Without a defined deployment trigger, every push to main would deploy — including work-in-progress merges, dependency bumps, and minor fixes that aren't ready for users. We want deployment to be an explicit, intentional act.

Tag-based deployment gives us this cleanly:

• Day-to-day development: feature branches → PR → main. Tests run, nothing deploys.
• Ready to ship: push a semver tag. Tests run, images build, VPS updates.
• Release history: every deployed version has a permanent git tag and (optionally) a Gitea release with notes.

This is simpler than maintaining a separate develop branch, which would require every feature to be merged twice and adds merge-conflict risk with no real benefit at this team size.

What to do

1. Ensure the CI workflow on: block has the tag trigger

The build-and-push and deploy jobs (added in #142) already gate on startsWith(gitea.ref, 'refs/tags/v').

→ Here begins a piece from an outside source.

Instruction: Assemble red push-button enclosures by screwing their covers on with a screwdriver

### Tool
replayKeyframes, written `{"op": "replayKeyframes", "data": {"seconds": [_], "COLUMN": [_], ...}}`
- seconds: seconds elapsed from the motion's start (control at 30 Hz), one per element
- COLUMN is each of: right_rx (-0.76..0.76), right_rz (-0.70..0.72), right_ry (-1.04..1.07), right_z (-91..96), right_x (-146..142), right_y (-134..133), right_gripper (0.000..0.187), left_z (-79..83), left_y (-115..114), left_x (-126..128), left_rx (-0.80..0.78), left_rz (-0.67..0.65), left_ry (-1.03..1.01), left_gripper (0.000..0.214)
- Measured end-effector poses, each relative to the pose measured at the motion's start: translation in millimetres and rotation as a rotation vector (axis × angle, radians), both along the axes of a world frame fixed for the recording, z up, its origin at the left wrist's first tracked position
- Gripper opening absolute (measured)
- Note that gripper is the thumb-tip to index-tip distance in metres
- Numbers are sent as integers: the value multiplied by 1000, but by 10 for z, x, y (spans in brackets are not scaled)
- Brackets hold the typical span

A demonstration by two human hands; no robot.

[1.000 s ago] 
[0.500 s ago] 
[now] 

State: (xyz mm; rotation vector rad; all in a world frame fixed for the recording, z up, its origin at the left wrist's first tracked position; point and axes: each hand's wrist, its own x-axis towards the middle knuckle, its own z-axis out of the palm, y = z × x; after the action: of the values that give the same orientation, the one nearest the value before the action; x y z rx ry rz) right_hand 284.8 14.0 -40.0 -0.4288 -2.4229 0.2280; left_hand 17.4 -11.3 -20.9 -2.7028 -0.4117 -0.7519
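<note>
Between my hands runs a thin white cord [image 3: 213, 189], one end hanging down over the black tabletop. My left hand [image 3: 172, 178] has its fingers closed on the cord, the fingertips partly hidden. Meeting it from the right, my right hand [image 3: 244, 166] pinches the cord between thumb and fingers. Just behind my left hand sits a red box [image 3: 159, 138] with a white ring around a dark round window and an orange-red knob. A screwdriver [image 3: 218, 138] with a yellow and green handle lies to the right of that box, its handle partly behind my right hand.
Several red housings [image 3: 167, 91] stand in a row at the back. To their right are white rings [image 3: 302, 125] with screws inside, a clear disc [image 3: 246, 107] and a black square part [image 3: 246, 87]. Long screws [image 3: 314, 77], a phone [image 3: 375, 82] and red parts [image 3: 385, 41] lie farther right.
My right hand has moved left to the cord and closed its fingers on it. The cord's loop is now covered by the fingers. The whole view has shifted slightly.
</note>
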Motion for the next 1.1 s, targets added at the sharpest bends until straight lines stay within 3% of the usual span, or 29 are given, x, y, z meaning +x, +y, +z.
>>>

The on: block at the top of .gitea/workflows/ci.yml must also declare tag pushes as a trigger:

on:
  push:           # runs tests on every branch push — no deploy
  pull_request:   # runs tests on every PR — no deploy
  push:
    tags:
      - 'v*'      # runs tests + build + deploy on semver tags

Note: in Gitea Actions YAML you can merge these into one push: block:

on:
  push:
    tags:
      - 'v*'
  push:           # branch pushes — tests only (jobs gated by if: condition)
  pull_request:

Or more explicitly, using separate entries — verify what Gitea Actions supports and test with a dry run.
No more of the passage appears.